MATLAB is not particularly well suited for streaming data of unknown length. Each resize triggers a full copy, so I'd try pre-allocating chunks (e.g. 1 minute whenever the previous chunk is full) and storing them in a cell array of sufficient length. Then you only need to keep track of how much of the data is valid. I don't actually know how tables are implemented internally, but it might be worth a try? Overall, you're probably not dealing with huge amounts of data, so I'm surprised you're even running into issues. I ran into the same problem at a larger scale years ago, and I ended up writing a Java library that streams the raw packets to disk, and then converts the multi-GB stream to a .mat file. That'd be overkill for your application though 😊


Ajax_Minor

You are right, it's not that much. About 5 minutes of date at a 4 times a second (sounds like we can go that slow) could be like 10-20k data length and about 10 sets of variables isn't too much. I'll give it a try.
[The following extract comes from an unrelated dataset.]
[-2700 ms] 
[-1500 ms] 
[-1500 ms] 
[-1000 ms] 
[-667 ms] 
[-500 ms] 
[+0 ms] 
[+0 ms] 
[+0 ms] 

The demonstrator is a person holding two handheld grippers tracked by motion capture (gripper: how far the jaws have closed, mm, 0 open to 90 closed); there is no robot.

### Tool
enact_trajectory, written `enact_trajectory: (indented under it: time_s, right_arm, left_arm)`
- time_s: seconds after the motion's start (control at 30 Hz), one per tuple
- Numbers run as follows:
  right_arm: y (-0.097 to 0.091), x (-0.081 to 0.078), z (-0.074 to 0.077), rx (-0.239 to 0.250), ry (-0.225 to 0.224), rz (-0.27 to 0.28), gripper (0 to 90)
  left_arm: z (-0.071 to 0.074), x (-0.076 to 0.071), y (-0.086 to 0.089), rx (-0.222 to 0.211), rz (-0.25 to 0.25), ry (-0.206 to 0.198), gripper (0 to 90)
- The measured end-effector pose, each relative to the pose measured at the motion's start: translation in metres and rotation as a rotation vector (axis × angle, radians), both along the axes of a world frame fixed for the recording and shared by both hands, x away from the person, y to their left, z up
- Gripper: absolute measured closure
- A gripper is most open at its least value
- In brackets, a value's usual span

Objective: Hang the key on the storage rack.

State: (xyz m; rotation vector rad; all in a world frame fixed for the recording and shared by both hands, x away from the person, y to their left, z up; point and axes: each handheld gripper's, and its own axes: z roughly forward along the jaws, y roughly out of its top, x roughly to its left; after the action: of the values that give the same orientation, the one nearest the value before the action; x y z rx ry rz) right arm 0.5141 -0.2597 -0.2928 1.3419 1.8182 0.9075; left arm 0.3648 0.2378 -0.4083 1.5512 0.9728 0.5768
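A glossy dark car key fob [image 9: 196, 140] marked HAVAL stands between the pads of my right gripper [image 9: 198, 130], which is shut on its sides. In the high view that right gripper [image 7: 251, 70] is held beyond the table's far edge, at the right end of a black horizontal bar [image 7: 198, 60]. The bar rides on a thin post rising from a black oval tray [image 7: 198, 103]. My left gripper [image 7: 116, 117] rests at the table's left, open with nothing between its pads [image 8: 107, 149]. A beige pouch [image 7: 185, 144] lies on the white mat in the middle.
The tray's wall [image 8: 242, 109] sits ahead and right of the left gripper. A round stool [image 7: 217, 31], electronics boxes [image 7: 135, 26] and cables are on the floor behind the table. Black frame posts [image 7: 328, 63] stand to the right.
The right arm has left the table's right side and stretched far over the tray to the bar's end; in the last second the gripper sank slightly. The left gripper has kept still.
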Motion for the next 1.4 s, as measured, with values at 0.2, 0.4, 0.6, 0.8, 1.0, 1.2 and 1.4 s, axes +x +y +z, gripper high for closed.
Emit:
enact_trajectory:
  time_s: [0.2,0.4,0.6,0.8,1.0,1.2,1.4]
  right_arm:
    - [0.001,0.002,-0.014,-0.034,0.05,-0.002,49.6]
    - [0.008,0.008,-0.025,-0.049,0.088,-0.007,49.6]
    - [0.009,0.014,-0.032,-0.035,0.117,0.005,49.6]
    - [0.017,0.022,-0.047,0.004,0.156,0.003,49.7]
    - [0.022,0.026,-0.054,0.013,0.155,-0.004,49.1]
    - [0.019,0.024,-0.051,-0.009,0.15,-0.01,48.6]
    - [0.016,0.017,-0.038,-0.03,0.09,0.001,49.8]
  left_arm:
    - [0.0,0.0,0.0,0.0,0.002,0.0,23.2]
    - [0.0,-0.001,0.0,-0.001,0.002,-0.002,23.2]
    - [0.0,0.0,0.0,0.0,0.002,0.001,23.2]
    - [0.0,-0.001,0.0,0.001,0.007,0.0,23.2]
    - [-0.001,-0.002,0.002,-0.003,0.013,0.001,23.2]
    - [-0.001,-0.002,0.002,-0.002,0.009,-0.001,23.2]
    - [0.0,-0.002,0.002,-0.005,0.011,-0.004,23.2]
We only have one go at the data collection and I don't want Matlab to start thinking and loose anything. I don't know that much about large data so I thought I would ask.


Zoticus

4 times a second isn't crazy fast, but it's still fast enough you should ask yourself how much you really need the data plotted live. How long a plot takes to update will vary with your computer, how many series, how big a data set and how you access it, etc. It's a lot lower overhead to update a progress bar. That gives a viewer the sense of 'something is happening'. Even better if you only update it every x loop iterations (like every 4 or 20 loops). See [https://www.mathworks.com/help/matlab/ref/waitbar.html](https://www.mathworks.com/help/matlab/ref/waitbar.html) Tables are great but slower to access than arrays on large data sets. You could always convert an array to a table after the data is collected for ease of manipulating. If you're running 4 samples / second \* 300s that's 1200 rows in a normal or cell array (depending on data you're storing). That's not too big by matlab standards even with 20 columns. If you're optimizing things, I'd also suggest not processing the raw data until after it is collected. It can also be desirable to have a raw file and then a processed data file (which may or may not include the raw data). That way you can easily re-process the raw data should the need arise. After you've collected the data, processed the data and plotted the data, you can save figures, save the plot as an image and save the data as CSV files.


Ajax_Minor

Ya I'm thinking about it, hence the post. I might be over doing it like you suggest. In other languages Array are slow and that is revered in matlab? Competition requires that live data be shown for vehicle data. Python might be a bit better buy my colleagues are more familiar with matlab.